_INPUT DATA_:

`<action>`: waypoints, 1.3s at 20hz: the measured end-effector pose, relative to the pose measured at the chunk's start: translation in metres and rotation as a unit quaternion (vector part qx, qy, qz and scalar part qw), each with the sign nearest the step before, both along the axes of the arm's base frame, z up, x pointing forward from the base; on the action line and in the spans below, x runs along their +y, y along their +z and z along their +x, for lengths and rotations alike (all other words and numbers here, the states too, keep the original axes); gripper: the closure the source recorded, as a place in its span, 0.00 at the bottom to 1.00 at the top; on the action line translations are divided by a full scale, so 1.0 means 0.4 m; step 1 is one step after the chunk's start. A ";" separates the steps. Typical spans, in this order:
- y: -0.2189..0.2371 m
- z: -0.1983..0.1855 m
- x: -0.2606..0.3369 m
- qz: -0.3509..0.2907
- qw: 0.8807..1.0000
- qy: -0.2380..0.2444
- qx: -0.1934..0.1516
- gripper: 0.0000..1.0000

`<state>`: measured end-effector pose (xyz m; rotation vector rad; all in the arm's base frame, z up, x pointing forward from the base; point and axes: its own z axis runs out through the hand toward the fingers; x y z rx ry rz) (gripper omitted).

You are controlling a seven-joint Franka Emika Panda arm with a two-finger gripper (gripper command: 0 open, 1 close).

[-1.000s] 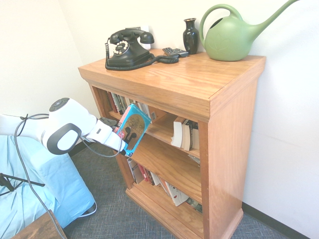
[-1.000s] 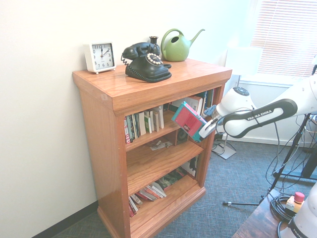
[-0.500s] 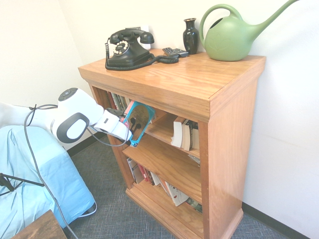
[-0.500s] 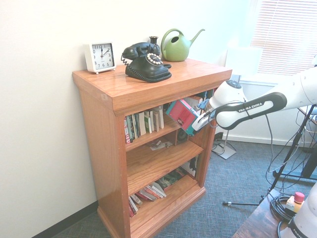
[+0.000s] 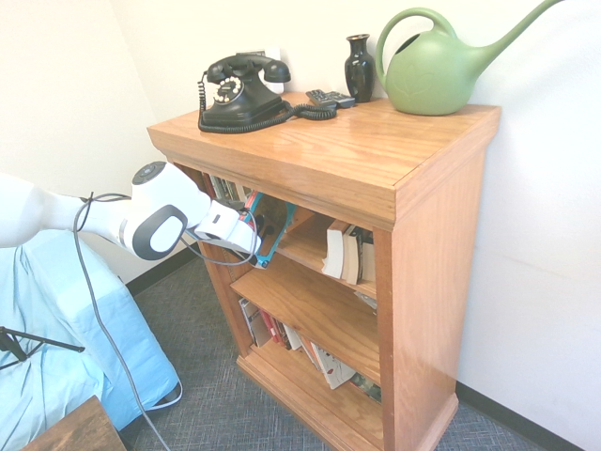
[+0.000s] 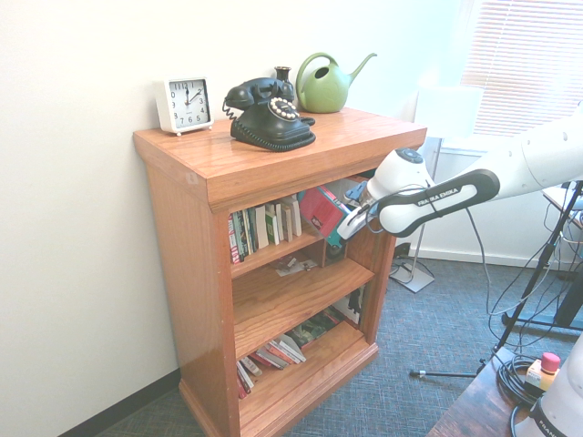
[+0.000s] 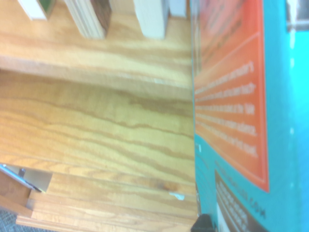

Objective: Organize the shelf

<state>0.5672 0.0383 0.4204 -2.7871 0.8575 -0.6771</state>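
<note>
Our gripper is clamped on the teal-and-red book. We should keep it upright entering the shelf's top tier, clear of the standing books.

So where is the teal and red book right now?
The book is in the hand, at the open front of the shelf's top tier, beside the standing books in the second exterior view.

A black rotary telephone, a dark glazed vase, a green plastic watering can and a white square clock line the shelf top's back edge.
</note>
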 end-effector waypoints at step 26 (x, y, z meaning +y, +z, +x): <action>-0.002 0.109 0.040 -0.020 1.000 0.001 -0.008 0.00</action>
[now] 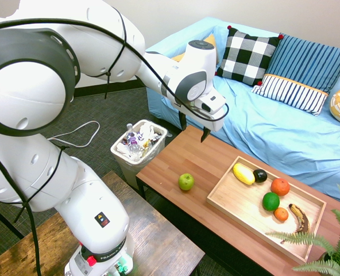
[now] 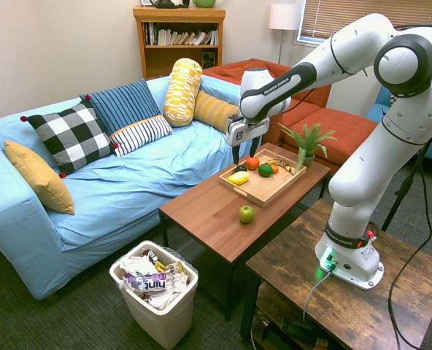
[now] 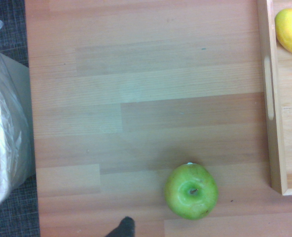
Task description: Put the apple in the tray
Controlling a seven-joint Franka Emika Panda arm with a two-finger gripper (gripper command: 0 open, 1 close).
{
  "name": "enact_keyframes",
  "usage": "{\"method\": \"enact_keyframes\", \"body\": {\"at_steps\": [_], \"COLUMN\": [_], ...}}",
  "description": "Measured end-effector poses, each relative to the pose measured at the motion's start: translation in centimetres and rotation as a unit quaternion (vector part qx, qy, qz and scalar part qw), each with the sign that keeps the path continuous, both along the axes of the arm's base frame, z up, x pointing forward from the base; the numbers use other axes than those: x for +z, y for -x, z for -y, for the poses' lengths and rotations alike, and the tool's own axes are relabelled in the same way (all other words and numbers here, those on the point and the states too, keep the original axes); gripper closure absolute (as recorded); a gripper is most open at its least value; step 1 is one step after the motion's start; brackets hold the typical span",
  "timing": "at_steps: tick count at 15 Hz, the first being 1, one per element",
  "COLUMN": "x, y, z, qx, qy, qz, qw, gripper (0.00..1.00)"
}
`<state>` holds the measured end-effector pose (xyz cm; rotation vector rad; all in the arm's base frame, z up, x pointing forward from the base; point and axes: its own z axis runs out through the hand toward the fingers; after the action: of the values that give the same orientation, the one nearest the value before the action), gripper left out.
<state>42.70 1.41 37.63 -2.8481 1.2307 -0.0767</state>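
Hanging above the coffee table with its fingers spread apart and nothing between them, your gripper sits high over bare wood, well clear of the apple. That apple rests below and toward the table's front edge, near the tray but outside its short end. Expect it to be light and firm, with a glossy skin that may slip, so close across its widest middle, on either side of the stem dimple seen in the wrist view.
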Motion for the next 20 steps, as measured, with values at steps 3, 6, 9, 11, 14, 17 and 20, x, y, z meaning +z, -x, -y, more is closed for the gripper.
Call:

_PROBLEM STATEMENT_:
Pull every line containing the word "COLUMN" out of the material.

_EXERCISE ANSWER_:
  "usage": "{\"method\": \"enact_keyframes\", \"body\": {\"at_steps\": [_], \"COLUMN\": [_], ...}}",
  "COLUMN": "x, y, z, qx, qy, qz, qw, gripper (0.00..1.00)"

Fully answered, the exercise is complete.